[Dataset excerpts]
++++++++

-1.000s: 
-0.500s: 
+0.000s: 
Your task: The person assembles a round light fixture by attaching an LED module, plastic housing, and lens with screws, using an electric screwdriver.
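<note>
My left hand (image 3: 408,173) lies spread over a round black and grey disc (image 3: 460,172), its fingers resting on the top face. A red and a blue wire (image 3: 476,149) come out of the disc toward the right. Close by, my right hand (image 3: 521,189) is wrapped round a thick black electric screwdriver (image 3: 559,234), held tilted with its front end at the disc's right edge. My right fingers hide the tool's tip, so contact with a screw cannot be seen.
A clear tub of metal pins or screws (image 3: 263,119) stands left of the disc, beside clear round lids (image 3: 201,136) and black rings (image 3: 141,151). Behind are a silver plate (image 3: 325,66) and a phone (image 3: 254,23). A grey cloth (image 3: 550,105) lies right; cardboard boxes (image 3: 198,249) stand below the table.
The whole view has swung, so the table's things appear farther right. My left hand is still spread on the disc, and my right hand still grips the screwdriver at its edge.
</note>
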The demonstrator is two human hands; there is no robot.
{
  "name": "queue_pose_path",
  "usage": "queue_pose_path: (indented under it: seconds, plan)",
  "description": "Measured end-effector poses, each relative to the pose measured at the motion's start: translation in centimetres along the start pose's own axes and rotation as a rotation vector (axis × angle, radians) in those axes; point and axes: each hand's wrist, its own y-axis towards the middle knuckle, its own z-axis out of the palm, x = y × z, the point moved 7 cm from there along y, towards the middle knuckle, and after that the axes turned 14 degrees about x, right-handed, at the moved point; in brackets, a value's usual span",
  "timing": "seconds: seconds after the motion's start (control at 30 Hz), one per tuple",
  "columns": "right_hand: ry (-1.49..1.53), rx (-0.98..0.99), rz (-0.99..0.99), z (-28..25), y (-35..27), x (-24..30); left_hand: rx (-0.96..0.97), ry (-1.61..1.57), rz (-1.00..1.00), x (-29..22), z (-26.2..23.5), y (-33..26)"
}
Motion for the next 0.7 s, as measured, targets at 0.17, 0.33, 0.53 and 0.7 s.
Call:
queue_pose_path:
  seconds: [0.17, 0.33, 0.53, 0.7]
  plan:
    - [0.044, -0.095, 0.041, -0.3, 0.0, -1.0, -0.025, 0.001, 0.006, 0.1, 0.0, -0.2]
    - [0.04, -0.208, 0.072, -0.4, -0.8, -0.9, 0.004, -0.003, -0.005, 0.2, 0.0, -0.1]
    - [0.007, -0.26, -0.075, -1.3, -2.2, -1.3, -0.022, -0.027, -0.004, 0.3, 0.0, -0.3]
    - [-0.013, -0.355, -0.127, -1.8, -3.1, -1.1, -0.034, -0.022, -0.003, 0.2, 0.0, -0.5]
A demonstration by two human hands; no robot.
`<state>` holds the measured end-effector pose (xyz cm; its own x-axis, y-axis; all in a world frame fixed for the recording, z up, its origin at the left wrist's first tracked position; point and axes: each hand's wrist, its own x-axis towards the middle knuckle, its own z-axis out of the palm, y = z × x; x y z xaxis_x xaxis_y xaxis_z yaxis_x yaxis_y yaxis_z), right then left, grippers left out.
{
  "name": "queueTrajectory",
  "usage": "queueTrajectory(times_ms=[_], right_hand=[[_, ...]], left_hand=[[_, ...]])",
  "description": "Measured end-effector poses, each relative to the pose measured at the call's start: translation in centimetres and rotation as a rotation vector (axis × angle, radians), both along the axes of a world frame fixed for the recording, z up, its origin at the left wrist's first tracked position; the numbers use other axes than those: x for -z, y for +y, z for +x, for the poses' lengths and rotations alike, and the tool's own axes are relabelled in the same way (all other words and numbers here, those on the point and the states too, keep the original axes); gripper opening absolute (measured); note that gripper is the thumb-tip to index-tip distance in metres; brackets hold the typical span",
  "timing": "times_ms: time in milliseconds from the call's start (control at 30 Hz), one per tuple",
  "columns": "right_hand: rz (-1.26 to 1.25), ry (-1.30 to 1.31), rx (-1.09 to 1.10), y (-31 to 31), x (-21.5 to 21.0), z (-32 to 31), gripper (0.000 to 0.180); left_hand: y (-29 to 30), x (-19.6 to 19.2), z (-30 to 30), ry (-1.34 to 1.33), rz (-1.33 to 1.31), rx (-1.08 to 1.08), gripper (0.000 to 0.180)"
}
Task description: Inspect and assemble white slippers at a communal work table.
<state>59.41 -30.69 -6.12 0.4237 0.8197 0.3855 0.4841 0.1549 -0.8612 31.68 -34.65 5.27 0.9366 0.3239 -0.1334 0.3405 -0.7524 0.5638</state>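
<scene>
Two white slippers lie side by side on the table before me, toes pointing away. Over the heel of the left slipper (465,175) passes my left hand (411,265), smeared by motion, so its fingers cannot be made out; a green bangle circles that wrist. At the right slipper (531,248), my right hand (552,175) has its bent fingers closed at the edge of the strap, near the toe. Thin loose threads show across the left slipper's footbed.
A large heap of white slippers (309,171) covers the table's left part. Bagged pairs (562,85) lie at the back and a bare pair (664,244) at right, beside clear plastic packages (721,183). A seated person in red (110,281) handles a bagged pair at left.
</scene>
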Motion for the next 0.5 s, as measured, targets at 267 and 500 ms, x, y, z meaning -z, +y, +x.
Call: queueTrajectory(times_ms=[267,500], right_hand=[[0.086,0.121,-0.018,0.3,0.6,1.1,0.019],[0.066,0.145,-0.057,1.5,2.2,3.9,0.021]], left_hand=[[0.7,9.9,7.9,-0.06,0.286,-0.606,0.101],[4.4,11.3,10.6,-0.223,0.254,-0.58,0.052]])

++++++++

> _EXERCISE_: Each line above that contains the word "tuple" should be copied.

> _PROBLEM SOLUTION_:
  "timing": "seconds: seconds after the motion's start (control at 30 Hz), one per tuple",
  "timing": "times_ms: time in milliseconds from the call's start (control at 30 Hz), one per tuple",

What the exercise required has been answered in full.